Os recentes atentados da Al Qaeda em Londres tornaram a levantar a questão: Porque é que de tantas religiões só no islão assistimos à emergência do fenómeno do terrorismo islâmico?a) Afeganistão e CIA

Na década de oitenta, a CIA e outros serviços secretos ocidentais organizaram conjuntamente com os serviços secretos paquistaneses grupos de combatentes islâmicos que motivados pela fé religiosa e armados com equipamento americano (os famosos mísseis Stinger) e com instrutores americanos e britânicos organizaram uma tenaz guerra de guerrilha contra os soviéticos e aliados do governo afegão.

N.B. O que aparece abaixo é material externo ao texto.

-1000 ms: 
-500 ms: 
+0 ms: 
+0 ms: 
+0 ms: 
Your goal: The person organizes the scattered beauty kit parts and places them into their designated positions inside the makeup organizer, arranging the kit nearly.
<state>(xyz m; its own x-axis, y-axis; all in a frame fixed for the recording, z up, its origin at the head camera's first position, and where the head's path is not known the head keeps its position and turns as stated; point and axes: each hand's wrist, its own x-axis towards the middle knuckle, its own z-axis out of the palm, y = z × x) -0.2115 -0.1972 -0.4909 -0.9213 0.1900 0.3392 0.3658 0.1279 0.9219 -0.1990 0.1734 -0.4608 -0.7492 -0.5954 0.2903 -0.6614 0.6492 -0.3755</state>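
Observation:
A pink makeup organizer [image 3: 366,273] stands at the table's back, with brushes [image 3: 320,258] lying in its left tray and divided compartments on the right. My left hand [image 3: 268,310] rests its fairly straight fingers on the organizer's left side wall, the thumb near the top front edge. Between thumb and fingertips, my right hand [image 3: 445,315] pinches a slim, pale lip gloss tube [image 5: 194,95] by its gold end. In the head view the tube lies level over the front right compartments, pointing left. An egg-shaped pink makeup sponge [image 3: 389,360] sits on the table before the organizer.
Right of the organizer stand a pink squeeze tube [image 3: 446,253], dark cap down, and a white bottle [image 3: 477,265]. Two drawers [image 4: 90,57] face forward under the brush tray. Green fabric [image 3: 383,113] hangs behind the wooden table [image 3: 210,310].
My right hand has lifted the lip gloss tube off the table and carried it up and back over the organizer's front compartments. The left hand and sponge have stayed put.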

Estes grupos de resistentes seriam, depois da retirada soviética do Afeganistão o núcleo do movimento fanático conhecido como “Talibans” e da própria Al Qaeda.

De certo modo, americanos e britânicos combatem agora a mesma besta que ajudaram a criar, qual Leviathan que se virou contra o seu criador…

b) o Simplismo do Islão

De todas as grandes religiões o Islão é provavelmente aquela que exige dos seus crentes um menor trabalho de compreensão e interpretação, aquela que pelo literalismo permitido pelos seus textos possibilita uma adesão mais absoluta e literal ao sistema religioso. O Islão não foi criado por nenhum especulador iniciado das escolas rabínicas e no platonismo alexandrino, como Jesus, nem um príncipe real ensinado desde jovem pelos melhores mestres, como Buda, nem Rama, o mítico criador da densa, filósofica e complexa mitologia hindu. Maomé era apenas um homem simples, sem grande instrução nem méritos. É a simplicidade da religião que ergueu nas areias do deserto (local pouco propício a grandes efabulações) que explica o seu actual sucesso e porque é que é o Islão a religião que maior expansão conhece nos dias de hoje.

c) a Globalização

Este movimento que se diz imparável da Globalização e que se traduz na abolição total ou quase total de barreiras alfandegárias impõe aos países menos preparados para resistirem aos desafios da economia moderno padrões de vida inferiores. É sabido que em África se vive hoje pior que na década de quarenta e que a maioria dos países do Médio Oriente têm percentagens de desempregados elevadíssimas, uma vez que as industrias locais são inundadas de produtos de alta tecnologia do Oriente e da Europa e de produtos de consumo chineses e indianos. Essa desindustrialização do Terceiro Mundo, com as excepções chinesas e indianas está a germinar uma numerosa multidão de descontentes que alimentam as correntes mais radicais do integrismo muçulmano num ódio crescente contra o Ocidente e contra a Globalização que ele representa.

d) a “Cruzada”

As recentes operações britânicas e americanas no Iraque foram conduzidas de um modo muito insensível quanto às sensibilidades nacionalistas e religiosas do Médio Oriente. Sem se preocuparem em congregarem atrás de si países muçulmanos, os EUA e o Reino Unido invadiram um país muçulmano e humilharam as suas forças armadas em poucas semanas. Esta cruzada reeditada em pleno século XXI levará séculos a ser esquecida pelos muçulmanos de todo o mundo, uma vez que foram ocupados e bombardeados alguns dos lugares mais sagrados do Islão.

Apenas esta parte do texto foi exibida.